Task to complete:
The entries below should be transcribed in their entirety, exactly as written.

Records from a data source
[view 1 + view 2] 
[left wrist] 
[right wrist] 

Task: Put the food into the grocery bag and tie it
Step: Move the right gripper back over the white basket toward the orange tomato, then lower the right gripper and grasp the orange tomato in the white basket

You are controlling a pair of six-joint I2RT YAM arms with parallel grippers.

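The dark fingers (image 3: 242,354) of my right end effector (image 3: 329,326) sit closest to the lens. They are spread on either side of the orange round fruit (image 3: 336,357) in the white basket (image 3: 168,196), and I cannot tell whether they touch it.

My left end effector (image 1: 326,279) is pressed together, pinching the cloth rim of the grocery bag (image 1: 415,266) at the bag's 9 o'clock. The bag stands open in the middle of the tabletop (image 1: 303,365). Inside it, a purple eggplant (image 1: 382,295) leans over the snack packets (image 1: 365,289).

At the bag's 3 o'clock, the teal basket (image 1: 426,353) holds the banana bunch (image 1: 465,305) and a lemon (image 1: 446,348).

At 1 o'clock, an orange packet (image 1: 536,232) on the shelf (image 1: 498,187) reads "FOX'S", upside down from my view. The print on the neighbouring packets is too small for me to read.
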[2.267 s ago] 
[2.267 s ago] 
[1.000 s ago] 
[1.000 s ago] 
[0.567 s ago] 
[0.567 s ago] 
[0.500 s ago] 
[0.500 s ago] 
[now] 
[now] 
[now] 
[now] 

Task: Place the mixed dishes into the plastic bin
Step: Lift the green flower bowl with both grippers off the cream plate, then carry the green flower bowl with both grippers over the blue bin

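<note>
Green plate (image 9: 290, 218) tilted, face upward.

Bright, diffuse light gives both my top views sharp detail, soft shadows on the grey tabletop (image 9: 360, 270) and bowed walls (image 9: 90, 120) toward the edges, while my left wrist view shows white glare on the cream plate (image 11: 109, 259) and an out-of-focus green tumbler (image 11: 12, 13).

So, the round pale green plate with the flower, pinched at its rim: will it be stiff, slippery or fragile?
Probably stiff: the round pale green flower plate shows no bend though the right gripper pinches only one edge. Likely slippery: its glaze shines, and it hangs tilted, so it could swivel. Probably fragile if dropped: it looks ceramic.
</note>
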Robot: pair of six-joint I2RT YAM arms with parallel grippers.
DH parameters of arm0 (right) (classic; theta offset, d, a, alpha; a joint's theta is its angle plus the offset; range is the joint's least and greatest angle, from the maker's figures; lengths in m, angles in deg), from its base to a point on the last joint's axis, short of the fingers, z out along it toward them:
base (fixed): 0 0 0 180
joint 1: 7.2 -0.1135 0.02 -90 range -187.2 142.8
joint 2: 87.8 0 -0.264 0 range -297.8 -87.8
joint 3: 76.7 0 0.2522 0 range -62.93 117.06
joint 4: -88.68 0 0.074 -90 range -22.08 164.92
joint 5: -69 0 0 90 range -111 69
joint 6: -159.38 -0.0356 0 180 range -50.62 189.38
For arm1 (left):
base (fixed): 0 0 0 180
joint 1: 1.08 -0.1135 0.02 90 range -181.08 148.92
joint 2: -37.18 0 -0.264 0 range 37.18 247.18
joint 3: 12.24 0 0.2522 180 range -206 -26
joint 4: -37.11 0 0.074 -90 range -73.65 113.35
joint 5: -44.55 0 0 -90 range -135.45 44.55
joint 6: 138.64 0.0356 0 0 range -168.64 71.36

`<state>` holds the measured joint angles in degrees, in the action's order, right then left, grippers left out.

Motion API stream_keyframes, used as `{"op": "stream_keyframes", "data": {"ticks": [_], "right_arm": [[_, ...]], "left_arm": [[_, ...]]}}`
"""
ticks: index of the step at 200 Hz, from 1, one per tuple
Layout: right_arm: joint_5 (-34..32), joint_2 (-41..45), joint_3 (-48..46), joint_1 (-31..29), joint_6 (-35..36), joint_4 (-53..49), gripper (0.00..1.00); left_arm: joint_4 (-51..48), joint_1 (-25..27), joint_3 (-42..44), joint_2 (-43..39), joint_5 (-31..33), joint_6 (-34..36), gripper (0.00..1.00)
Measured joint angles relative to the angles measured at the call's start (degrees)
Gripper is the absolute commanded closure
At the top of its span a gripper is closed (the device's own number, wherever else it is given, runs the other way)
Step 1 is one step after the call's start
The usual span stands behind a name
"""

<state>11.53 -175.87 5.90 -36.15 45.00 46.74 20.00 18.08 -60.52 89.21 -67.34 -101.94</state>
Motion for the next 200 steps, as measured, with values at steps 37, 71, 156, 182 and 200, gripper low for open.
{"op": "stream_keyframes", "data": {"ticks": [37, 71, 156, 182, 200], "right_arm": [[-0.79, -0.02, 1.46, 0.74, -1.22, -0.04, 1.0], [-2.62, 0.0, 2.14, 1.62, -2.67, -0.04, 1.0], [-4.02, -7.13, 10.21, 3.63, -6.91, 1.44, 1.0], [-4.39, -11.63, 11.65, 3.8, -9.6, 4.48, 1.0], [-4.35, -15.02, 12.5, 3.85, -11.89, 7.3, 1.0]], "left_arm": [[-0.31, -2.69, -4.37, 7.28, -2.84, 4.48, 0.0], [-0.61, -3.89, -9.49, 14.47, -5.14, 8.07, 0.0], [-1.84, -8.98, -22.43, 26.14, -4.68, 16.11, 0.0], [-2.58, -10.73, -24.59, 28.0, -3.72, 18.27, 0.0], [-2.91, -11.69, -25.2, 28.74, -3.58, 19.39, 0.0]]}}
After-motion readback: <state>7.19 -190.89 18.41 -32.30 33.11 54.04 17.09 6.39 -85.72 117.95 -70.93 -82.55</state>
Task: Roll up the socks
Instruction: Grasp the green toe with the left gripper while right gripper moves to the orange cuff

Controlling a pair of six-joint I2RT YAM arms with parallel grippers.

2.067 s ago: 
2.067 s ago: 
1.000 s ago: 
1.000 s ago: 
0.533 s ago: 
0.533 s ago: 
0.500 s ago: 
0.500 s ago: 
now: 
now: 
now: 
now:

Task answer:
[view 1 + view 2] 
[left wrist] 
[right wrist] 

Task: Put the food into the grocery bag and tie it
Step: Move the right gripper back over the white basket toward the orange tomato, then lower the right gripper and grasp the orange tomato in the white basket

You are controlling a pair of six-joint I2RT YAM arms with parallel grippers.

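The dark fingers (image 3: 242,354) of my right end effector (image 3: 329,326) sit closest to the lens. They are spread on either side of the orange round fruit (image 3: 336,357) in the white basket (image 3: 168,196), and I cannot tell whether they touch it.

My left end effector (image 1: 326,279) is pressed together, pinching the cloth rim of the grocery bag (image 1: 415,266) at the bag's 9 o'clock. The bag stands open in the middle of the tabletop (image 1: 303,365). Inside it, a purple eggplant (image 1: 382,295) leans over the snack packets (image 1: 365,289).

At the bag's 3 o'clock, the teal basket (image 1: 426,353) holds the banana bunch (image 1: 465,305) and a lemon (image 1: 446,348).

At 1 o'clock, an orange packet (image 1: 536,232) on the shelf (image 1: 498,187) reads "FOX'S", upside down from my view. The print on the neighbouring packets is too small for me to read.
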[2.267 s ago] 
[2.267 s ago] 
[1.000 s ago] 
[1.000 s ago] 
[0.567 s ago] 
[0.567 s ago] 
[0.500 s ago] 
[0.500 s ago] 
[now] 
[now] 
[now] 
[now] 

Task: Place the mixed dishes into the plastic bin
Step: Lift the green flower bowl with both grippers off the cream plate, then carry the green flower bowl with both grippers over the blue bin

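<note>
Green plate (image 9: 290, 218) tilted, face upward.

Bright, diffuse light gives both my top views sharp detail, soft shadows on the grey tabletop (image 9: 360, 270) and bowed walls (image 9: 90, 120) toward the edges, while my left wrist view shows white glare on the cream plate (image 11: 109, 259) and an out-of-focus green tumbler (image 11: 12, 13).

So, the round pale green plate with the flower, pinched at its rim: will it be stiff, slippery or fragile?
Probably stiff: the round pale green flower plate shows no bend though the right gripper pinches only one edge. Likely slippery: its glaze shines, and it hangs tilted, so it could swivel. Probably fragile if dropped: it looks ceramic.
</note>
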Robot: pair of six-joint I2RT YAM arms with parallel grippers.
DH parameters of arm0 (right) (classic; theta offset, d, a, alpha; a joint's theta is its angle plus the offset; range is the joint's least and greatest angle, from the maker's figures; lengths in m, angles in deg), from its base to a point on the last joint's axis, short of the fingers, z out along it toward them:
base (fixed): 0 0 0 180
joint 1: 7.2 -0.1135 0.02 -90 range -187.2 142.8
joint 2: 87.8 0 -0.264 0 range -297.8 -87.8
joint 3: 76.7 0 0.2522 0 range -62.93 117.06
joint 4: -88.68 0 0.074 -90 range -22.08 164.92
joint 5: -69 0 0 90 range -111 69
joint 6: -159.38 -0.0356 0 180 range -50.62 189.38
For arm1 (left):
base (fixed): 0 0 0 180
joint 1: 1.08 -0.1135 0.02 90 range -181.08 148.92
joint 2: -37.18 0 -0.264 0 range 37.18 247.18
joint 3: 12.24 0 0.2522 180 range -206 -26
joint 4: -37.11 0 0.074 -90 range -73.65 113.35
joint 5: -44.55 0 0 -90 range -135.45 44.55
joint 6: 138.64 0.0356 0 0 range -168.64 71.36

`<state>` holds the measured joint angles in degrees, in the action's order, right then left, grippers left out.

Motion API stream_keyframes, used as `{"op": "stream_keyframes", "data": {"ticks": [_], "right_arm": [[_, ...]], "left_arm": [[_, ...]]}}`
"""
ticks: index of the step at 200 Hz, from 1, one per tuple
Layout: right_arm: joint_5 (-34..32), joint_2 (-41..45), joint_3 (-48..46), joint_1 (-31..29), joint_6 (-35..36), joint_4 (-53..49), gripper (0.00..1.00); left_arm: joint_4 (-51..48), joint_1 (-25..27), joint_3 (-42..44), joint_2 (-43..39), joint_5 (-31..33), joint_6 (-34..36), gripper (0.00..1.00)
Measured joint angles relative to the angles measured at the call's start (degrees)
Gripper is the absolute commanded closure
At the top of its span a gripper is closed (the device's own number, wherever else it is given, runs the other way)
Step 1 is one step after the call's start
The usual span stands behind a name
"""

<state>11.53 -175.87 5.90 -36.15 45.00 46.74 20.00 18.08 -60.52 89.21 -67.34 -101.94</state>
Motion for the next 200 steps, as measured, with values at steps 37, 71, 156, 182 and 200, gripper low for open.
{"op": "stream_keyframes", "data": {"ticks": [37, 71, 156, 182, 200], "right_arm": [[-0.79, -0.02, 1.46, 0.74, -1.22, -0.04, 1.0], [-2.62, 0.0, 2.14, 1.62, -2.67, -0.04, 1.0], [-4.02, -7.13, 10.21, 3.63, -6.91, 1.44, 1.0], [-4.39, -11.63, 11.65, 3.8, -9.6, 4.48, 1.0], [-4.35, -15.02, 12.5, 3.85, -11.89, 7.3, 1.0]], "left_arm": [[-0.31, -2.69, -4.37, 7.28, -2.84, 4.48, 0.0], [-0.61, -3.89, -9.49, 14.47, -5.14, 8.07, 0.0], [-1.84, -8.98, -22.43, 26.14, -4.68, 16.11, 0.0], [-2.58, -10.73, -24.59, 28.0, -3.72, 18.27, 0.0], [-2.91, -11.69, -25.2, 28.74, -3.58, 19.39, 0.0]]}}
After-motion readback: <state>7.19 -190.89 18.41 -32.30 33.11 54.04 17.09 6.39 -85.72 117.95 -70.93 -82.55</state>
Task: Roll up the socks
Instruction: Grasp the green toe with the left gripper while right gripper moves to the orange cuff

Controlling a pair of six-joint I2RT YAM arms with parallel grippers.

2.067 s ago: 
2.067 s ago: 
1.000 s ago: 
1.000 s ago: 
0.533 s ago: 
0.533 s ago: 
0.500 s ago: 
0.500 s ago: 
now: 
now: 
now: 
now:

The answer contains nothing more.